ASSIGNMENT:
The data below must be repeated exactly. Leave nothing out.

GIVEN INFORMATION:
________

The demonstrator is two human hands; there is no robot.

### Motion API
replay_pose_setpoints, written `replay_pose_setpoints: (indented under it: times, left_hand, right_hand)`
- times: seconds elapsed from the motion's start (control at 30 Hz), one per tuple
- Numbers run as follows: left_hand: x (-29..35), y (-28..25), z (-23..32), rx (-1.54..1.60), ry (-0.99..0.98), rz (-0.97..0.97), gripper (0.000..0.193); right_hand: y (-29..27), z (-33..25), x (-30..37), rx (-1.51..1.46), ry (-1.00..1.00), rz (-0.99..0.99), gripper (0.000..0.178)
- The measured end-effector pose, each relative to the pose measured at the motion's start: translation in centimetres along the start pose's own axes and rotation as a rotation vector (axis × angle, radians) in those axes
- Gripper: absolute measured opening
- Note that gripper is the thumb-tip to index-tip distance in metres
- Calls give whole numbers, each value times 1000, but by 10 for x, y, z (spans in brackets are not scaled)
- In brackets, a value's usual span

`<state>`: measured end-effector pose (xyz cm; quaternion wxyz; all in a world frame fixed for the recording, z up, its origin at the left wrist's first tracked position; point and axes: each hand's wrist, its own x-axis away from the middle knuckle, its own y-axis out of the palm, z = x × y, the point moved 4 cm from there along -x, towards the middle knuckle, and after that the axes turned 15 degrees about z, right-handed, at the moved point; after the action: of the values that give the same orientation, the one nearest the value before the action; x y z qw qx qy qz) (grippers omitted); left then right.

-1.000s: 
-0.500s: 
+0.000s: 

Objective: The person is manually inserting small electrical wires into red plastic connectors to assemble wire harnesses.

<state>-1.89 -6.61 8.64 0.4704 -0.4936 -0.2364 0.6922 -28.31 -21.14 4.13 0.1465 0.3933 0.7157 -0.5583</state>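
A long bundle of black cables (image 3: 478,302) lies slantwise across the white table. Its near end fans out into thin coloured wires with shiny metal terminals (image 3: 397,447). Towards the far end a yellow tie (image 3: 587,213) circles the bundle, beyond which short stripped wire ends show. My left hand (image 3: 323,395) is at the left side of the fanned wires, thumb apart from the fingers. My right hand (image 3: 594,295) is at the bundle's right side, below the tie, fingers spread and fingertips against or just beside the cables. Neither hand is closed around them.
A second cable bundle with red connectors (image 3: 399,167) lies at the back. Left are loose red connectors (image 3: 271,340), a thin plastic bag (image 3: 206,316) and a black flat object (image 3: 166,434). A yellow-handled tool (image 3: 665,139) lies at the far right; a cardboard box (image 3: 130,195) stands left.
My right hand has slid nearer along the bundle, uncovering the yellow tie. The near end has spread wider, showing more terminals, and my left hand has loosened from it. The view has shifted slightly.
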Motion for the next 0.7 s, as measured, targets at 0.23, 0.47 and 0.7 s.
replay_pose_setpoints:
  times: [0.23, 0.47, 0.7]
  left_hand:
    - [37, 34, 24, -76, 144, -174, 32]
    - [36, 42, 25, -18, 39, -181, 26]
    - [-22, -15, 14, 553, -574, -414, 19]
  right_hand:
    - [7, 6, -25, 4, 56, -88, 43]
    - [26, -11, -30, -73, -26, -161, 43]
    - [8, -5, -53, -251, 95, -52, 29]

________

TASK ANSWER:
The demonstrator is two human hands; there is no robot.

### Motion API
replay_pose_setpoints, written `replay_pose_setpoints: (indented under it: times, left_hand, right_hand)`
- times: seconds elapsed from the motion's start (control at 30 Hz), one per tuple
- Numbers run as follows: left_hand: x (-29..35), y (-28..25), z (-23..32), rx (-1.54..1.60), ry (-0.99..0.98), rz (-0.97..0.97), gripper (0.000..0.193); right_hand: y (-29..27), z (-33..25), x (-30..37), rx (-1.51..1.46), ry (-1.00..1.00), rz (-0.99..0.99), gripper (0.000..0.178)
- The measured end-effector pose, each relative to the pose measured at the motion's start: translation in centimetres along the start pose's own axes and rotation as a rotation vector (axis × angle, radians) in those axes
- Gripper: absolute measured opening
- Note that gripper is the thumb-tip to index-tip distance in metres
- Calls give whole numbers, each value times 1000, but by 10 for x, y, z (spans in brackets are not scaled)
- In brackets, a value's usual span

`<state>`: measured end-effector pose (xyz cm; quaternion wxyz; all in a world frame fixed for the recording, z up, its origin at the left wrist's first tracked position; point and axes: each hand's wrist, its own x-axis away from the middle knuckle, its own y-axis out of the palm, z = x × y, the point moved 4 cm from there along -x, towards the middle knuckle, and after that the axes turned 15 degrees about z, right-handed, at the moved point; after the action: of the values that give the same orientation, the one nearest the value before the action; x y z qw qx qy qz) (grippers omitted); left then right.

-1.000s: 
-0.500s: 
+0.000s: 

Objective: The person is manually inserting small electrical wires into red plastic connectors to assemble wire harnesses.

<state>-1.89 -6.61 8.64 0.4704 -0.4936 -0.2364 0.6922 -28.31 -21.14 4.13 0.1465 0.3933 0.7157 -0.5583</state>
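A long bundle of black cables (image 3: 478,302) lies slantwise across the white table. Its near end fans out into thin coloured wires with shiny metal terminals (image 3: 397,447). Towards the far end a yellow tie (image 3: 587,213) circles the bundle, beyond which short stripped wire ends show. My left hand (image 3: 323,395) is at the left side of the fanned wires, thumb apart from the fingers. My right hand (image 3: 594,295) is at the bundle's right side, below the tie, fingers spread and fingertips against or just beside the cables. Neither hand is closed around them.
A second cable bundle with red connectors (image 3: 399,167) lies at the back. Left are loose red connectors (image 3: 271,340), a thin plastic bag (image 3: 206,316) and a black flat object (image 3: 166,434). A yellow-handled tool (image 3: 665,139) lies at the far right; a cardboard box (image 3: 130,195) stands left.
My right hand has slid nearer along the bundle, uncovering the yellow tie. The near end has spread wider, showing more terminals, and my left hand has loosened from it. The view has shifted slightly.
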Motion for the next 0.7 s, as measured, targets at 0.23, 0.47 and 0.7 s.
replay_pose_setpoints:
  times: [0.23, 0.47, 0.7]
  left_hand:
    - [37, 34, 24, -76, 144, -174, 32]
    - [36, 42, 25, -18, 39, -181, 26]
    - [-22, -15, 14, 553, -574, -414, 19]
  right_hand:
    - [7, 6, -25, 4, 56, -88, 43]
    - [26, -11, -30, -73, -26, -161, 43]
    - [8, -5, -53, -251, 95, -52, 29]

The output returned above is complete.